**Dataset content**
--------------------------------------------------

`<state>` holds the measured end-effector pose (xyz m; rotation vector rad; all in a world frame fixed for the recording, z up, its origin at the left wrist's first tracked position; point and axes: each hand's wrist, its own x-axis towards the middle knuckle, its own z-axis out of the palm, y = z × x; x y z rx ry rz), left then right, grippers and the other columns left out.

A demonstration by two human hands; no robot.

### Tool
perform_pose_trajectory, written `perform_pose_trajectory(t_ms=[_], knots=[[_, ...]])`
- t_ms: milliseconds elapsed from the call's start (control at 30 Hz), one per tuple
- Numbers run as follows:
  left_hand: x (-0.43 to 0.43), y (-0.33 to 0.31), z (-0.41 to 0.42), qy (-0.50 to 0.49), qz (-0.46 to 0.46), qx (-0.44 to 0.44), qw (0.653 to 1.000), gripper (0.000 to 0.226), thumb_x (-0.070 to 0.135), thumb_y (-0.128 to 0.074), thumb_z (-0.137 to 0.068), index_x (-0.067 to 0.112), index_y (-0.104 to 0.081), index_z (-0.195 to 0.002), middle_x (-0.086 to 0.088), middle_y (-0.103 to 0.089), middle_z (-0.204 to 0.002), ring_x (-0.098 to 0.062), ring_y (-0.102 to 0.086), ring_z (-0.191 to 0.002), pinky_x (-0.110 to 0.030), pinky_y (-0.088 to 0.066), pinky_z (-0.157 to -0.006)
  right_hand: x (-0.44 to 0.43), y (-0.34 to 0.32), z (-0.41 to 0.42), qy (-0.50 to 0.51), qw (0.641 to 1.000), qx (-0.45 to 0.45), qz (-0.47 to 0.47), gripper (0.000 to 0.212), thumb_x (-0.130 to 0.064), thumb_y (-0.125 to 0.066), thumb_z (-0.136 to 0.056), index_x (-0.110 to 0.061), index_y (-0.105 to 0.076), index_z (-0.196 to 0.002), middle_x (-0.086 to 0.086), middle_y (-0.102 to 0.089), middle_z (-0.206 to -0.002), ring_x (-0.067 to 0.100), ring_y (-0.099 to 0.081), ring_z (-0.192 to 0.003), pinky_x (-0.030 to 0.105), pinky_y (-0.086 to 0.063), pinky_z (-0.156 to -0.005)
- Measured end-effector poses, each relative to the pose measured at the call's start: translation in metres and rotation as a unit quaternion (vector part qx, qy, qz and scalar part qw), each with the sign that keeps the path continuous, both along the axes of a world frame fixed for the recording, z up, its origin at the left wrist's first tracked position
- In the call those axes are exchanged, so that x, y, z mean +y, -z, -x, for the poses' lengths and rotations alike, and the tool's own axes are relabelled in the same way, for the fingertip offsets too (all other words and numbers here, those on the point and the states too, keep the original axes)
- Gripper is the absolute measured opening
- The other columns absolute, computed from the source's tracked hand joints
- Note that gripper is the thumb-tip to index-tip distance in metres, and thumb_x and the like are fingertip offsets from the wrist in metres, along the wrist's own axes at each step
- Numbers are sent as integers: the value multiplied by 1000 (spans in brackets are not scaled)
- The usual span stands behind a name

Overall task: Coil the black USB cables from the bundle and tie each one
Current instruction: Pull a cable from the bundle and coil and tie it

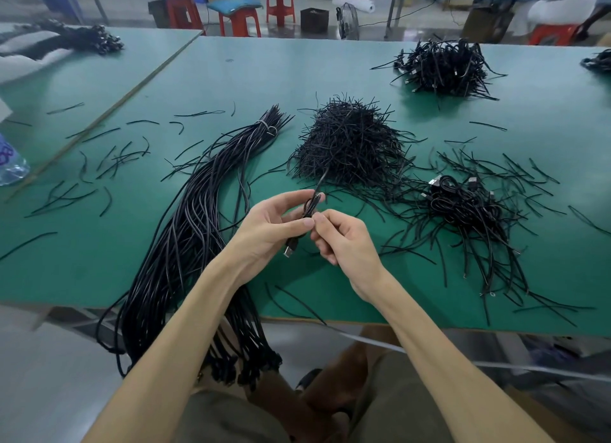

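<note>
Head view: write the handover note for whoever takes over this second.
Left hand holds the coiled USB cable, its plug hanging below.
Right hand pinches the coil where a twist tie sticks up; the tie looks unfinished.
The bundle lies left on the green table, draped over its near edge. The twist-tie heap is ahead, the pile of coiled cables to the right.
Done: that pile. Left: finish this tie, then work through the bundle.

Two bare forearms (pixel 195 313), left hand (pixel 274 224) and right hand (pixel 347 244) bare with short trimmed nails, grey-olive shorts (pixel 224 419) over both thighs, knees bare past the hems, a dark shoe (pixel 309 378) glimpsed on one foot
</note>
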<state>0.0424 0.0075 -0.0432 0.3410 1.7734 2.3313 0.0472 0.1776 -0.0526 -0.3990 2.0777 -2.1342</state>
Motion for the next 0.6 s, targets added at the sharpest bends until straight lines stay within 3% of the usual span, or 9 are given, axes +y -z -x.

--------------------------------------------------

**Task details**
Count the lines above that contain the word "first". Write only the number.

**Completed exercise**
2